Les deux frères de Makoto, Gigastein et Helgrimr, leur amenèrent à manger et montrèrent à Makoto comment utiliser des couverts à grand renforts de mime, pendant que Grimoire… Diablos, servait un verre d'une liqueur trouble à Minako.
"J'ai baisé un Ancien," marmonnait-t-elle, les yeux dans le vague.
"Et tu as fait forte impression," précisa Diablos en la faisant asseoir et lui tendant le verre, avant de prendre place à nouveau sur son propre fauteuil. "J'en déduis que sa magie s'est éveillée ? "
"Non. Il est doué avec les matérias, mais il n'est pas mage-né."
"Ah. Dommage. Sa limite alors ? "
"Il y a deux ans," répondit Minako avant de boire une gorgée de liqueur.
Grimoire… Diablos se pencha en avant, fronçant les sourcils.
"Il a eu sa limite à huit ans ? Et tu ne m'as pas prévenu ?"
"On a eu des ennuis avec les Yévonites," commença Minako, "il a paniqué pendant une de leurs attaques. Tout est sous contrôle ça n'est plus arrivé depuis et…"
"Si tu n'es pas là pour ça et que tu n'avais visiblement pas l'intention de faire appel à moi… pourquoi es-tu ici ? "
Minako jeta un regard à Makoto qui observait attentivement un de ses frères lui montrer comment utiliser une fourchette. Il ne l'entendrait pas.
"Je suis malade," murmura-t-elle. "Il ne me reste que quelques mois à vivre."
Diablos se redressa, plus sérieux.
"Qu'est-ce que tu as ? "
"Ça n'est pas important. il faut que tu prennes Makoto avec toi. Il n'a que dix ans, je voulais l'envoyer à l'école mais je n'ai…"
"Minako…"
"Je me suis… je me suis disputée avec Masakari, je n'ose pas y retourner et… Grimoire, j'ai peur de ce que les chasseurs de prime lui feront, tu sais combien ses griffes pourraient se vendre ? ! "
"J'en suis trop conscient..." soupira l'Ancien avant de se lever, venant s'agenouiller devant la petite chasseuse de prime. Il se pencha en avant, posant ses grandes mains sur ses épaules.
"Tu ne vas pas l'abandonner seul ici et repartir…"
"Il ne me reste que quelques mois," murmura Minako en se massant le ventre, "ça… ça ne sera pas beau à voir…"
"Minako. Il a toujours besoin de toi," reprit Diablos sur le même ton.

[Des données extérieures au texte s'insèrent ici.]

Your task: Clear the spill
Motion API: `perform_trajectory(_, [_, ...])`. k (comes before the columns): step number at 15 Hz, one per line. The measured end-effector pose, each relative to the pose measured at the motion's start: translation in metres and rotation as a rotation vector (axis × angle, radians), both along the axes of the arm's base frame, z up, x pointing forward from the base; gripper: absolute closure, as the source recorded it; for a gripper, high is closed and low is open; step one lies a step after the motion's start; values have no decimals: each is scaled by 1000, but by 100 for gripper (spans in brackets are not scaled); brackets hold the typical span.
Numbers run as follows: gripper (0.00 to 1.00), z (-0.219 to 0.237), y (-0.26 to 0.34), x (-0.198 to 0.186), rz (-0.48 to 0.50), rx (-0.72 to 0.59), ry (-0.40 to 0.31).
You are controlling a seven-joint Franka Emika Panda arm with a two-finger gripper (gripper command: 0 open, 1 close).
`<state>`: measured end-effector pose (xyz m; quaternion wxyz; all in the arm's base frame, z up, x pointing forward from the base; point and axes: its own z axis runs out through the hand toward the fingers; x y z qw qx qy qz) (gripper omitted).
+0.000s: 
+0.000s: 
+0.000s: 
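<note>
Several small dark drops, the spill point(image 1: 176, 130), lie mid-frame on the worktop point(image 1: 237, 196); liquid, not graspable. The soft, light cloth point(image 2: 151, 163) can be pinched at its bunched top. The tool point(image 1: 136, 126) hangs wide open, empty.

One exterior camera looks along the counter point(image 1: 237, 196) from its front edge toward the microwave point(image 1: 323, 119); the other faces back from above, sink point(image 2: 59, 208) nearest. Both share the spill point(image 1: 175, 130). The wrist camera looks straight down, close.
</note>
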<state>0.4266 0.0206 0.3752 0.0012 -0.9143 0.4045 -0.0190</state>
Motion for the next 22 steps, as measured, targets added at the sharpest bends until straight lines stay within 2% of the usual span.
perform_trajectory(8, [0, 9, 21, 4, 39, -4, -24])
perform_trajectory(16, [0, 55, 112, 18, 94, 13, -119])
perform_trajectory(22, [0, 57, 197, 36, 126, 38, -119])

Elle avait espéré… Elle aurait préféré que Makoto soit plus âgé, qu'il soit capable de vivre seul avant de devoir l'abandonner comme ça. Elle avait tout fait pour qu'il sache se débrouiller au cas où, pour qu'il sache se nourrir, mais… Mais c'était trop tôt.

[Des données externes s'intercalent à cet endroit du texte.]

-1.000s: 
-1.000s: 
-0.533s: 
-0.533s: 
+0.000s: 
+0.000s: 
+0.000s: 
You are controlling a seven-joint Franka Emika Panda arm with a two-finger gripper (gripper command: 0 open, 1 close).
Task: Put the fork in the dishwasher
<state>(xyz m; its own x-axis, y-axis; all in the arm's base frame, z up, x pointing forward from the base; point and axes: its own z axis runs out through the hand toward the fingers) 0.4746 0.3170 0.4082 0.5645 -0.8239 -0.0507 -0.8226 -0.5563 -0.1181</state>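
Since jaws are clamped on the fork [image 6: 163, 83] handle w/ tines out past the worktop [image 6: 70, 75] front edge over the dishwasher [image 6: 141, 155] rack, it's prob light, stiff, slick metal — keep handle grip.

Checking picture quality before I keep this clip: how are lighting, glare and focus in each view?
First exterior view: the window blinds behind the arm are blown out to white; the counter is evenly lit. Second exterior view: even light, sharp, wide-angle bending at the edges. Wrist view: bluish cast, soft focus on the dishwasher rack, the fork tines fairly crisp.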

"Reste. On a quelques médecins ici. Ils trouveront de quoi te soulager."
"Je ne veux pas qu'il me voit mourir," avoua Minako. "Promets-moi qu'il… qu'il ne me verra pas…"
Diablos eu un petit soupir las, comme s'il avait eu cette conversation des dizaines de fois auparavant et Minako…
Minako réalisa que c'était peut-être le cas.
Il avait des milliers d'années. Combien d'amantes avait-vu mourir. Combien d'enfants avaient-ils vu agoniser ?
Et qu'est-ce qu'elle était pour le supplier ainsi ?
Juste une de plus ?
"Il m'en voudra… mais si tu restes, je te jure qu'il ne te verra pas agoniser."
Minako poussa un soupir de soulagement, tentant de ravaler ses sanglots et Diablos se releva, lui tendant la main.
"Viens maintenant, tu dois avoir faim et il va falloir que tu apprennes à manger avec des couverts."
"J'aurais dû ramener mes baguettes," ronchonna la chasseuse en se hissant sur ses pieds.
Makoto ne vit pas sa mère mourir.
Il s'endormit à son chevet dix mois plus tard, après qu'un des médecins de Daguerreo ait confirmé que c'était la fin.
Quand il se réveilla, sa mère était déjà morte et son père l'attendait pour les rites funéraires.
"Aniki ? "
Vincent releva le nez de sa malle, qu'il était en train de ranger après le jour des morts.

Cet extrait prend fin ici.